§ What the task asks
Copy every line of the data that contains the string "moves".

§ Data records
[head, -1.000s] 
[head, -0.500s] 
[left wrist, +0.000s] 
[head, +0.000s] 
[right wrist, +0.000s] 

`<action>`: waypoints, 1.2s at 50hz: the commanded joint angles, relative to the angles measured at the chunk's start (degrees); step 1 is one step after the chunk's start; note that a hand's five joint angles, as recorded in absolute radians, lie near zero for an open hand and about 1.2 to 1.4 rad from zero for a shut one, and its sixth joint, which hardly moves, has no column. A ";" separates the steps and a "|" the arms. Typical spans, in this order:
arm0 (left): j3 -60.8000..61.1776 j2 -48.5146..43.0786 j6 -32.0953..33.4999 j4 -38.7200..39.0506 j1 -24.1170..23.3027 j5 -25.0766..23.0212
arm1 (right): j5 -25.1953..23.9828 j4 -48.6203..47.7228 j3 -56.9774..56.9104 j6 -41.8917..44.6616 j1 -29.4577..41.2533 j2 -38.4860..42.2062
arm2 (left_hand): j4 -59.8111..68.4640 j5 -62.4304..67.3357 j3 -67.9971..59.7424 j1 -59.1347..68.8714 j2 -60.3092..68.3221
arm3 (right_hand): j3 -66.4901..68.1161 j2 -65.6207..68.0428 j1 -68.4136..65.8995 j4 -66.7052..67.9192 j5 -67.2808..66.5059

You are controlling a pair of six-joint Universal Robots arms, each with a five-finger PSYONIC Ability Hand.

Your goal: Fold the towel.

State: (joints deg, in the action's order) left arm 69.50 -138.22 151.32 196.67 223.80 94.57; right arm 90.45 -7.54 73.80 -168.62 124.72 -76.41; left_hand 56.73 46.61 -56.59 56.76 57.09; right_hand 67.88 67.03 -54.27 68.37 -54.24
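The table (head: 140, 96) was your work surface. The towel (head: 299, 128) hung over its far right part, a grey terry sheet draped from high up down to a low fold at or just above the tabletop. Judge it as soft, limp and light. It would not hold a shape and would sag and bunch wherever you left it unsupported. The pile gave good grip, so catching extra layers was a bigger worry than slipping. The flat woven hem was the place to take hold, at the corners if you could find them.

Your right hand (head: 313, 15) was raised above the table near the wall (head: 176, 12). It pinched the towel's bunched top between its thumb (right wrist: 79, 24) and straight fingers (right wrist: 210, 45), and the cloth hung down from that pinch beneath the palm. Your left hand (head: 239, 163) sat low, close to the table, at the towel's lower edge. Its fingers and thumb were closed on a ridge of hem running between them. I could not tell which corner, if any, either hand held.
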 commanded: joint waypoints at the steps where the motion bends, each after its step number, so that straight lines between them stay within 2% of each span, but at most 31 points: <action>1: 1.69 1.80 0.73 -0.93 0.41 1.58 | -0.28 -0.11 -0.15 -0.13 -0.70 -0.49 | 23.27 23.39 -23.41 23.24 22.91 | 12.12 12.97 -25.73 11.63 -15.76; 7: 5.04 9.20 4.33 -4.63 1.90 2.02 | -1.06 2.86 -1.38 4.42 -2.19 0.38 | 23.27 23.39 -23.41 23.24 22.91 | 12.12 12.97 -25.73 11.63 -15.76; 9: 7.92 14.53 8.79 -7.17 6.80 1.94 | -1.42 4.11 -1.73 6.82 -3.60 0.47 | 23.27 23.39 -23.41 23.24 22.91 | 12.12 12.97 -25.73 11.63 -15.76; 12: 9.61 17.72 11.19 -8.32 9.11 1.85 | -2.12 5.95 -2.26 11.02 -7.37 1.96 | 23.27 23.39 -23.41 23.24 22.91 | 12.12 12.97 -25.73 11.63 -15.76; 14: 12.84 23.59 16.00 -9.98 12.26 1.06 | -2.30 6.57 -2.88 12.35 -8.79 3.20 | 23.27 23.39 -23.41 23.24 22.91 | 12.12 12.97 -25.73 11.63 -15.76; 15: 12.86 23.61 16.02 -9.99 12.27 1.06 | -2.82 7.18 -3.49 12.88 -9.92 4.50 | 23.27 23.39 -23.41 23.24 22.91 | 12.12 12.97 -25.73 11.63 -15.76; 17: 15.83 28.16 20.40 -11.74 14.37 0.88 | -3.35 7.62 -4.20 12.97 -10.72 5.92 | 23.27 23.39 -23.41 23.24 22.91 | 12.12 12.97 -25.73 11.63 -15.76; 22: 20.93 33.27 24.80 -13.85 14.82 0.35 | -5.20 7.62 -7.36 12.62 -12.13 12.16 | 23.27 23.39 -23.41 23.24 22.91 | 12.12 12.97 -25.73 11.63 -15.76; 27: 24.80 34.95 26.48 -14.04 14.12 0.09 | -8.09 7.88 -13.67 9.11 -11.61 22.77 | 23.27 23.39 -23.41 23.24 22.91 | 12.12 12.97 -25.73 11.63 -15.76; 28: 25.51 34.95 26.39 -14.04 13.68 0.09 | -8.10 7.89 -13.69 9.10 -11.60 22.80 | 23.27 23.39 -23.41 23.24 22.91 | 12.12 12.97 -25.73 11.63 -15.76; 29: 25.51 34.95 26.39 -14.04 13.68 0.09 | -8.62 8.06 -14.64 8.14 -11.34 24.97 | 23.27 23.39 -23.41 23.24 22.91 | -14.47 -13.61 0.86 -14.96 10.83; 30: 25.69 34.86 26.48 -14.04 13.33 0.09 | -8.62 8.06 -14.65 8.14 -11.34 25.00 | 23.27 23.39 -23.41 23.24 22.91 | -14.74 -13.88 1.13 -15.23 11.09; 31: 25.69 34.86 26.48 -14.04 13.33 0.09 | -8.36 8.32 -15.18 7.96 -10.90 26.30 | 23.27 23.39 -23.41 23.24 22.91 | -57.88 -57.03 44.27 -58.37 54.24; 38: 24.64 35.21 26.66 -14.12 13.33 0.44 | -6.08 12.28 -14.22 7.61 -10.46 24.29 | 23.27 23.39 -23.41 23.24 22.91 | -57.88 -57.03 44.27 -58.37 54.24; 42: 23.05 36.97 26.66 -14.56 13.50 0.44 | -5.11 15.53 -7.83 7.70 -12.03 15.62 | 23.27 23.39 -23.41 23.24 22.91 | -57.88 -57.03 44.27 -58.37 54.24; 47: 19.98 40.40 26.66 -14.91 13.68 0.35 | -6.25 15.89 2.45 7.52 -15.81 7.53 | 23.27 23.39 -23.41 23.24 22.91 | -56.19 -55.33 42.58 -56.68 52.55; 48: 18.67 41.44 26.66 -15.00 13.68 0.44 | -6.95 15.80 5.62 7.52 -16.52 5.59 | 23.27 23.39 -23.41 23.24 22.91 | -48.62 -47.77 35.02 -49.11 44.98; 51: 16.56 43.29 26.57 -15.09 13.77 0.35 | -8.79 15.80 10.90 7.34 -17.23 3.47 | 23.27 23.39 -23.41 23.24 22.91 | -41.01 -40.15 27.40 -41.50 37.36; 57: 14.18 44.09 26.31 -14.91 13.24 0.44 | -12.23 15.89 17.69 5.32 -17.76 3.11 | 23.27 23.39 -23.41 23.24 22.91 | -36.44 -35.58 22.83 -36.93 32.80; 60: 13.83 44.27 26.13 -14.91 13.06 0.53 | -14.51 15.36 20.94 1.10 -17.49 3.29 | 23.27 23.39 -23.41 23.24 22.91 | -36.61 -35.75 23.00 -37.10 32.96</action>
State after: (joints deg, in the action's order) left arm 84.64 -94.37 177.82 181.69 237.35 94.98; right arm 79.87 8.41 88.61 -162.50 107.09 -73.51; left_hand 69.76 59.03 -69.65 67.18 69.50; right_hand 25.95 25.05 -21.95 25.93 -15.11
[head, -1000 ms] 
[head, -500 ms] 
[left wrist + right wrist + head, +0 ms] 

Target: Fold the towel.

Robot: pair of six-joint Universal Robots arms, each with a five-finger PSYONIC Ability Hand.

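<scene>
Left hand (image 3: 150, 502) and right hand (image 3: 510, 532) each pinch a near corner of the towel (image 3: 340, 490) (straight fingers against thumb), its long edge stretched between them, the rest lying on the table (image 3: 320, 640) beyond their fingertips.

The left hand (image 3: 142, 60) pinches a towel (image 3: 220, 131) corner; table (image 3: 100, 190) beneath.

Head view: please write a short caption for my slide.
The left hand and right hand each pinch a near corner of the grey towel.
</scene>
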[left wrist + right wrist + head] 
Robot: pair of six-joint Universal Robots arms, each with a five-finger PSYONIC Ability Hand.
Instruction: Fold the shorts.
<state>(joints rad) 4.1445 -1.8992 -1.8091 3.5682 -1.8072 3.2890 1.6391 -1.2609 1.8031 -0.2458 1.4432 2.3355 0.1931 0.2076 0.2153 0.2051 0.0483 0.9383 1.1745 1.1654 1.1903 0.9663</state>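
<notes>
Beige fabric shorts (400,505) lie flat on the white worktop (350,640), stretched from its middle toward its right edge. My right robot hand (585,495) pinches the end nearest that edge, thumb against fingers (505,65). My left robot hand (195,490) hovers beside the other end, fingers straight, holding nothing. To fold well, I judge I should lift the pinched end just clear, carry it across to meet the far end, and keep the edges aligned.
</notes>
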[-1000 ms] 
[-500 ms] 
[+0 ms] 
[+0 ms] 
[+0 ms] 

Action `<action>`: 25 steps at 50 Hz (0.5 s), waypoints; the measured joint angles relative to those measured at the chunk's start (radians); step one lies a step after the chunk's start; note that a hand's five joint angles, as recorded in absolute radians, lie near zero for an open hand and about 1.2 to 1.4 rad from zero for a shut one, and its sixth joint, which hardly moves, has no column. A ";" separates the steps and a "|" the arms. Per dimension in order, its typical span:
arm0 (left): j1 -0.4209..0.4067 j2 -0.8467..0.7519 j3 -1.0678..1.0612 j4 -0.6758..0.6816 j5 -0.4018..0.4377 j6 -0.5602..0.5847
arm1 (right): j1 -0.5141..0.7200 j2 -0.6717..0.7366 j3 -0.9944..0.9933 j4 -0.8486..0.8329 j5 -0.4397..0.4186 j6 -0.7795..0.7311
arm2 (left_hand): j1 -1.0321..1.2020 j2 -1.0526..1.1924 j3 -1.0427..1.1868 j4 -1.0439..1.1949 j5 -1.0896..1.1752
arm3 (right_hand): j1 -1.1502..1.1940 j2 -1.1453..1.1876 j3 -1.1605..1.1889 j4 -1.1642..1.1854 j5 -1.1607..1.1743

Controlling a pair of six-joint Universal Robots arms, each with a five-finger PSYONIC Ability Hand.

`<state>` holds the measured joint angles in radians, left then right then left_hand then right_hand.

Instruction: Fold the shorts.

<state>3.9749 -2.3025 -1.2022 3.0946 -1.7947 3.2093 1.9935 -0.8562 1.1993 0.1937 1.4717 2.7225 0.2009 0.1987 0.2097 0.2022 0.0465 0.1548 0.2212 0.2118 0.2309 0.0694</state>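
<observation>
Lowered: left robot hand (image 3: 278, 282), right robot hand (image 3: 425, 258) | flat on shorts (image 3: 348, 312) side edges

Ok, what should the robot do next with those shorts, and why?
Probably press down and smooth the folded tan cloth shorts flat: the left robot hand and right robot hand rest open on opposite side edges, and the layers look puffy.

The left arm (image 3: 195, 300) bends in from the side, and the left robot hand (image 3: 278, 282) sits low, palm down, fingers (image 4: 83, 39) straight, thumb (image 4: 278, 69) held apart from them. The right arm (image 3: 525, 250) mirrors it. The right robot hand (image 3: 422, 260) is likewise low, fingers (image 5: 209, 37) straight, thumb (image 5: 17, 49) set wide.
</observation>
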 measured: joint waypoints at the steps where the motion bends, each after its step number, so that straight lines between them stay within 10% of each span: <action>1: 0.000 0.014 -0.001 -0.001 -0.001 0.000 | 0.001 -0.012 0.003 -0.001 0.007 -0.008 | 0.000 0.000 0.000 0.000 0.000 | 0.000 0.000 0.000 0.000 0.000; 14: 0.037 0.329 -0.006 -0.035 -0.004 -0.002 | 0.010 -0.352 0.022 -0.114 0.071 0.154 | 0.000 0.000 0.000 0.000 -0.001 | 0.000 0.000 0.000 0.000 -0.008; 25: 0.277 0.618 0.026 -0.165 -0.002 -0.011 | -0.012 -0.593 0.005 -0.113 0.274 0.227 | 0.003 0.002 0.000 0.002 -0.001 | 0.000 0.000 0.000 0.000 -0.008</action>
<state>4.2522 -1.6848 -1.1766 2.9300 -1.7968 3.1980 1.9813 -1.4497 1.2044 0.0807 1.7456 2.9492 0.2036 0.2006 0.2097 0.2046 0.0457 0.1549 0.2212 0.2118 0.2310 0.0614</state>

§ Solution to this task
`<action>`: waypoints, 1.2s at 50hz: the commanded joint angles, relative to the angles measured at the chunk's start (degrees); step 1 is one step after the chunk's start; note that a hand's five joint angles, as recorded in absolute radians, lie near zero for an open hand and about 1.2 to 1.4 rad from zero for a shut one, and its sixth joint, which hardly moves, has no column. A ";" separates the steps and a "|" the arms. Typical spans, in this order:
Action `<action>`: 25 steps at 50 Hz (0.5 s), waypoints; the measured joint angles relative to those measured at the chunk's start (radians); step one lies a step after the chunk's start; note that a hand's five joint angles, as recorded in absolute radians, lie near zero for an open hand and about 1.2 to 1.4 rad from zero for a shut one, and its sixth joint, which hardly moves, has no column. A ";" separates the steps and a "|" the arms. Per dimension in order, its typical span:

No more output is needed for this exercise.